Naserious konuştuktan sonra onun yanında kaldım ve diğerlerinin uzaklaşmasını bekledik.
- Bir şey mi oldu Naserious?
- Galdor'un durumu çok ilginç. Öfke krizi geçirdi ve kendini kaybetti. Biz onu koruduğumuz için şanslıydı ama bu şekilde devam ederse onu kurtarmayacağımız zamanlar da gelecektir.
- Kesinlikle haklısın onu o kadar sinirlendirmemeye çalışabiliriz ama ona nasıl yardımcı olacağımızı bilmiyorum.
- İşte bu yüzden seninle konuşmak istedim eğer tekrar bu durum olursa birkaç büyü deneyebilirim onu sakinleştirmek için.
- Harika olur Naserious belki şapkalı adamı kurtardıktan sonra Kylana ile biraz konuşsa iyi olabilir. Sonuçta o başarılı bir psikolog travmalarını anlaşmamıza yardımcı olabilir.
- Kesinlikle denenebilir hatta denenmeli bence. Önemli olan onun kendine zarar vermesine engel olmak. Lucian bu arada Kylana ile aranızda ne var?
- Bilmiyorum Naserious onu görünce herşeyi unutuyorum sanki gözlerine baktığım zaman orada yıldızları görüyorum. Onun hep yanımda olmasını istiyorum sanki hayatım boyunca onu seyretsem bir an bile sıkılmam. Naserious o bana çok iyi geldi ona baktığım zaman kendimi görüyorum.

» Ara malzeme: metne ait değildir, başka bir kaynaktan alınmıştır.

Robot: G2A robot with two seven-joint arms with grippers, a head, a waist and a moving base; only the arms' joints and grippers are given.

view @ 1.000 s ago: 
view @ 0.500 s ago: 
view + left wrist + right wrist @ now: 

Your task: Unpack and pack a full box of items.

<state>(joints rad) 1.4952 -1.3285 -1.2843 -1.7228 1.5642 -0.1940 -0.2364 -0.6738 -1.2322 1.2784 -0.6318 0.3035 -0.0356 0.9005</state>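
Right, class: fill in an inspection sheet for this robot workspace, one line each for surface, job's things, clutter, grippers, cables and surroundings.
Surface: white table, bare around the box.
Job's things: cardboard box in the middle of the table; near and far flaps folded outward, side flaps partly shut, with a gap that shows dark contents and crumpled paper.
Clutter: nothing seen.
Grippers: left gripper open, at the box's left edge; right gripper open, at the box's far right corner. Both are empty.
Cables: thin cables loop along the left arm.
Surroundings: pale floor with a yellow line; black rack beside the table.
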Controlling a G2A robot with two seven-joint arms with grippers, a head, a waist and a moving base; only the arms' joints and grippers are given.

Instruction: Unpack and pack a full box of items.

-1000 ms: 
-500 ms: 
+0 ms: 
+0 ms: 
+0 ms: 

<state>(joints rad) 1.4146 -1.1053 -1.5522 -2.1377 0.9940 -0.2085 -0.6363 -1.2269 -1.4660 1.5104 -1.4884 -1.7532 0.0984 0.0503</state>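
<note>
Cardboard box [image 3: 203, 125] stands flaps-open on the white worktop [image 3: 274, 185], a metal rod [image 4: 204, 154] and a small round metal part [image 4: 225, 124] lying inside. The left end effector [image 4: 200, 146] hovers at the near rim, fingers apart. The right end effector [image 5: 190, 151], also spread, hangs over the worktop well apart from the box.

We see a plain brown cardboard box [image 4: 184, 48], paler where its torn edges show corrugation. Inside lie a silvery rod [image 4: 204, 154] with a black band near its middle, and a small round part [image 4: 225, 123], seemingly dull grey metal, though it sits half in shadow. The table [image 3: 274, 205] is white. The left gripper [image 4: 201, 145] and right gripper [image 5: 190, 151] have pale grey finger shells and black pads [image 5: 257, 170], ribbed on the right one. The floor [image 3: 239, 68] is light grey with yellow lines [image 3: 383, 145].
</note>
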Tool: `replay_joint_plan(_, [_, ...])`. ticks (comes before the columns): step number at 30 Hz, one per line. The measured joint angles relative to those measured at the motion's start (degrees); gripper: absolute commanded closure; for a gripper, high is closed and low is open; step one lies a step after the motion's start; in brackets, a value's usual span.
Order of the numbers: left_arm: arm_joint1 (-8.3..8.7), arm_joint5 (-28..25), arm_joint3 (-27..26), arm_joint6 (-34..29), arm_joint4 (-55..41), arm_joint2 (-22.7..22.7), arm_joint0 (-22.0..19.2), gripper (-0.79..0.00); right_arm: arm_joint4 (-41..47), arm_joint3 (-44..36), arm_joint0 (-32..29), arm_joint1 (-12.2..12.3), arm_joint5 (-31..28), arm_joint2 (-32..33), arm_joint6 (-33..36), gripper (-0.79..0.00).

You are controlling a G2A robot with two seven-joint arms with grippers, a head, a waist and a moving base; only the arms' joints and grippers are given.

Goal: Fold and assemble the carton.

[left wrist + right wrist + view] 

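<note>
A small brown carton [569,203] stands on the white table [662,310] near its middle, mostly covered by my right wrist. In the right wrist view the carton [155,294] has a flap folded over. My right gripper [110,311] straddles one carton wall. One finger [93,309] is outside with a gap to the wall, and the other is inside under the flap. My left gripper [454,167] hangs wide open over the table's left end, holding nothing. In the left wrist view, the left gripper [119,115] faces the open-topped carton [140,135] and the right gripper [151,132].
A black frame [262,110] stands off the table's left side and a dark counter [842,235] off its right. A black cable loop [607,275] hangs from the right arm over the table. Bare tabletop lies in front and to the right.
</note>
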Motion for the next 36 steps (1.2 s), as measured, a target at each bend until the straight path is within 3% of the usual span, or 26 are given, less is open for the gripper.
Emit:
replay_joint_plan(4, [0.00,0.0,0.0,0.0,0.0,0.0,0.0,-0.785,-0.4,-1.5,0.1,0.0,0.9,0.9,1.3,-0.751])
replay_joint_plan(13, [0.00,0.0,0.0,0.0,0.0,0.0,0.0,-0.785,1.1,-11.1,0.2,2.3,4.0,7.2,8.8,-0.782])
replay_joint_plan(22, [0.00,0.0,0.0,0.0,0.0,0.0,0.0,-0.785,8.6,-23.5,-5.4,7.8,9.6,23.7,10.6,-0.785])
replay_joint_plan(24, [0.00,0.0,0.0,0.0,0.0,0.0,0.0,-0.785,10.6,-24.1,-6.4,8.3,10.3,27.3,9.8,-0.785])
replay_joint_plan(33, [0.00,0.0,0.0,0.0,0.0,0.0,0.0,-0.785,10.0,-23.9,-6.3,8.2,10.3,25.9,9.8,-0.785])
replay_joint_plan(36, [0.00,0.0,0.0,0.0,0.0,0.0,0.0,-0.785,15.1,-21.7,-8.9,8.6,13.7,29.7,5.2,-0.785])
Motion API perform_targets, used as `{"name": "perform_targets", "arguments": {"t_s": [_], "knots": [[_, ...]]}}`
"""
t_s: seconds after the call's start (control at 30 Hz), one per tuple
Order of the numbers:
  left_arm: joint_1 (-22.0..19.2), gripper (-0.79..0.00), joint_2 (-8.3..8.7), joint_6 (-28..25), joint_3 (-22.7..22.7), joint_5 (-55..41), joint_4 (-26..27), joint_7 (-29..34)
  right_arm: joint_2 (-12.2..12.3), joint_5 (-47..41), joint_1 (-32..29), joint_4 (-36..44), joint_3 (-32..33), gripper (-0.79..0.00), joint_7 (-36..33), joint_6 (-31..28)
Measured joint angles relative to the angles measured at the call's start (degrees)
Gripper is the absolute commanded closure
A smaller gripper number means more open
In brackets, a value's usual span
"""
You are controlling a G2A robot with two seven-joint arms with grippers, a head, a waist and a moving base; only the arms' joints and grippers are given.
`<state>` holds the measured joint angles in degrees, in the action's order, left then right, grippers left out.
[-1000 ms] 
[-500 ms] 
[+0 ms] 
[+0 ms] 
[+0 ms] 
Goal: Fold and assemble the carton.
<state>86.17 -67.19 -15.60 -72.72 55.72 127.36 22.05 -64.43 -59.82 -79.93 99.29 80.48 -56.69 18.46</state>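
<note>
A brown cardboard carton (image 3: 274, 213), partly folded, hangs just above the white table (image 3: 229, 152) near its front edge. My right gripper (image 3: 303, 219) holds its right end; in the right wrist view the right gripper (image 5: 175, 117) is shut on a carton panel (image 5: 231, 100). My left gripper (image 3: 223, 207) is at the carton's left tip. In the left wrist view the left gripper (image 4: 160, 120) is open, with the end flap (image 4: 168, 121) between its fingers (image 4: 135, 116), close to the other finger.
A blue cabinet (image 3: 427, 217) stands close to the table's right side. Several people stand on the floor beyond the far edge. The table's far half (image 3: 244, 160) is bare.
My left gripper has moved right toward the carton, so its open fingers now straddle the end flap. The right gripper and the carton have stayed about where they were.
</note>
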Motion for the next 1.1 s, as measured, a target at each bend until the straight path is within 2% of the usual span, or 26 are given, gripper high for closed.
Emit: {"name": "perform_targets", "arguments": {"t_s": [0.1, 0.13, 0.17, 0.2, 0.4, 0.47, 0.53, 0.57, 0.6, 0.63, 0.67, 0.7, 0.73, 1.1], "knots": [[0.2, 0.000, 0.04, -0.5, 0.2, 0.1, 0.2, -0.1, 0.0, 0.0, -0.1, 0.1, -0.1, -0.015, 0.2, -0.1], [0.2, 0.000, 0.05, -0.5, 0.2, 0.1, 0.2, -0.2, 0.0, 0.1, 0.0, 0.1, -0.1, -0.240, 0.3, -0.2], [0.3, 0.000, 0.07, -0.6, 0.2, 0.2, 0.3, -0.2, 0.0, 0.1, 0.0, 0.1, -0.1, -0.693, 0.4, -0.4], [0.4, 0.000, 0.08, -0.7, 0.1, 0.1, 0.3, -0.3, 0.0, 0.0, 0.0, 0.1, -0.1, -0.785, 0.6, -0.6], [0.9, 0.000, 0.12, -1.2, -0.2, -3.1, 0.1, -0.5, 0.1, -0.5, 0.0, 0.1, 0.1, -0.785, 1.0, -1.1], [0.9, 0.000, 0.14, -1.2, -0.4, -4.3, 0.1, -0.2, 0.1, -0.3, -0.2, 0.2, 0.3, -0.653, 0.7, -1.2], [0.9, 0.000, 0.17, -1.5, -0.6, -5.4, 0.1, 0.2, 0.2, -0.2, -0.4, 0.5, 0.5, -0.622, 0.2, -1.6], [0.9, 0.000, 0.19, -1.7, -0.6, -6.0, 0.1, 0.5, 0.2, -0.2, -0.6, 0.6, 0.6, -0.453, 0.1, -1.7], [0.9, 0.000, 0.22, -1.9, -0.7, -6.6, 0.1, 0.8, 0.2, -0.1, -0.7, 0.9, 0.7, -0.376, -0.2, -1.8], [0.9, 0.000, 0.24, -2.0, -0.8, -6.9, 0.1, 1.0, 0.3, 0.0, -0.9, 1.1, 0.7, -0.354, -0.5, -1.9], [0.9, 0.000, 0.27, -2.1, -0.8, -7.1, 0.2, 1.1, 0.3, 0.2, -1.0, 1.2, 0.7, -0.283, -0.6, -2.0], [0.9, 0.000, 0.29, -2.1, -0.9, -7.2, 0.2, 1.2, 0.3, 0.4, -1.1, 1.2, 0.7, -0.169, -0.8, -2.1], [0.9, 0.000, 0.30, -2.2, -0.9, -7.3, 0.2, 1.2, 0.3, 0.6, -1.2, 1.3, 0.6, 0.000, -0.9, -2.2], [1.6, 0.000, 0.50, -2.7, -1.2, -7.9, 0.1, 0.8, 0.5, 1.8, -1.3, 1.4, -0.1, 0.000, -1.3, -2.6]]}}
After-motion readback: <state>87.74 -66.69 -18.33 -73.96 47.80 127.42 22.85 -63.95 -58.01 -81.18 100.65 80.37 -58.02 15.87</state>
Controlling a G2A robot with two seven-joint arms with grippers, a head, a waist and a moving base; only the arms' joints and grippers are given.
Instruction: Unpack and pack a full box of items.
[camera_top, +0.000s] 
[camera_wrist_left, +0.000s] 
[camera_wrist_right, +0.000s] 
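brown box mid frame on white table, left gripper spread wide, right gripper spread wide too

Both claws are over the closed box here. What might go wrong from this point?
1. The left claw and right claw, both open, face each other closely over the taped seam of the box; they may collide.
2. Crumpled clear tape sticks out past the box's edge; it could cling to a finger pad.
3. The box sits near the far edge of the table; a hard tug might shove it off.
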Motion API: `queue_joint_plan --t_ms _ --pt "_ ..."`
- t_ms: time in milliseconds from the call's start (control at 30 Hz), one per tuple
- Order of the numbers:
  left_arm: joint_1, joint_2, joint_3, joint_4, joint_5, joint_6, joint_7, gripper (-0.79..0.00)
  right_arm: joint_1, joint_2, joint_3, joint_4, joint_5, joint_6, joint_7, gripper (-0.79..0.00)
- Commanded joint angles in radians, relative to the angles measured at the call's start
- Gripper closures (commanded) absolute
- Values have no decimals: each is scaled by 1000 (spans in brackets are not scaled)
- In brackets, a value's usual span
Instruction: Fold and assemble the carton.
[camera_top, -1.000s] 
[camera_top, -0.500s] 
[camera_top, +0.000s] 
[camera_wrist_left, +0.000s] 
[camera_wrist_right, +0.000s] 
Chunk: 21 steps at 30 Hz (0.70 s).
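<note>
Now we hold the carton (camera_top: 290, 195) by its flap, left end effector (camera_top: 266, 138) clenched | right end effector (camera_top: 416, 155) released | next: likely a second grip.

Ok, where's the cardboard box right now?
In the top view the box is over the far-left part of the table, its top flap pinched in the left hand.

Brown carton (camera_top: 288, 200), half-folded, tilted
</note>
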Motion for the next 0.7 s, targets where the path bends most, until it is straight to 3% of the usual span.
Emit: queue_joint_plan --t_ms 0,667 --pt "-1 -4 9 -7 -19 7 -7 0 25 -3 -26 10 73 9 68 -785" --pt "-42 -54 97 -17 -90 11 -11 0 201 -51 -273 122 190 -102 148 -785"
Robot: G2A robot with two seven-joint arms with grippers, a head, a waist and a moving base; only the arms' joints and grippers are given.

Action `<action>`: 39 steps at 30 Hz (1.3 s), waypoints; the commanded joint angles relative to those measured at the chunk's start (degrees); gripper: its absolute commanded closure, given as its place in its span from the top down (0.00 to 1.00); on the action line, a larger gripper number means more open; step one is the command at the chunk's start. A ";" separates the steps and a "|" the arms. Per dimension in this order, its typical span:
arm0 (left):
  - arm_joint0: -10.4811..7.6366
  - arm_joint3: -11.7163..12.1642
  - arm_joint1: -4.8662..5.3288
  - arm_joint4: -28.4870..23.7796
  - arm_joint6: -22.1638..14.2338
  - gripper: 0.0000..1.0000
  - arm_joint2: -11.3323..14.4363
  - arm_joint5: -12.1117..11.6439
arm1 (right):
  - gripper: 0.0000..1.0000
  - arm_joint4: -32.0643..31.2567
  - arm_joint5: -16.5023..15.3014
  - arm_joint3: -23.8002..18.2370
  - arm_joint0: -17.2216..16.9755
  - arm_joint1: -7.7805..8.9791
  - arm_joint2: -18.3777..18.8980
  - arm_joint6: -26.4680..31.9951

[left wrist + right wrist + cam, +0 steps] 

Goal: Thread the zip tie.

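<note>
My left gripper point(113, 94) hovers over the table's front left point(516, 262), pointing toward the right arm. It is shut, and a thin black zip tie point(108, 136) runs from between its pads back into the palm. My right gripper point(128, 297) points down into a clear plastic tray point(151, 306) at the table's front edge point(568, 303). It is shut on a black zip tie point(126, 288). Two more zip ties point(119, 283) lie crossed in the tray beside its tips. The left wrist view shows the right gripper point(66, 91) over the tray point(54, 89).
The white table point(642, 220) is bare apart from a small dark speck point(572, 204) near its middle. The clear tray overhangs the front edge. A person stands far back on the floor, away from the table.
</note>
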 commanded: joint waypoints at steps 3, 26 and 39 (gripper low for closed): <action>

- Geçmiş olsun Lucian sen aşık olmuşsun Kylana'nın haberi yoktur diye düşünüyorum anlattıklarından.
- Biliyordur bence, hissediyordur. Biliyorsun çok konuşma yapmaya fırsatımız olmadı zaten fırsat olsa ne söyleyeceğimi bilmiyorum.
- Bu konuda düşünmene gerek yok brn size konuşma fırsatı yaratmaya çalışırım zaten herkes tahmin ediyor. Zamanı geldiğinde sen bile şaşırırsın söylediklerine.
- Teşekkür ederim Naserious çok iyi geldi bu sohbet. Hadi bizimkileri daha fazla bekletmeyelim.
Naserious ile konuşmayı bitirdikten sonra hızlı adımlarla bizimkilere doğru ilerledik. Onlara ulaşmamız 3 dakika kadar sürmüştü ve hepimiz görev yerlerimize geçtik. Zor bir yolculuk bizi bekliyordu.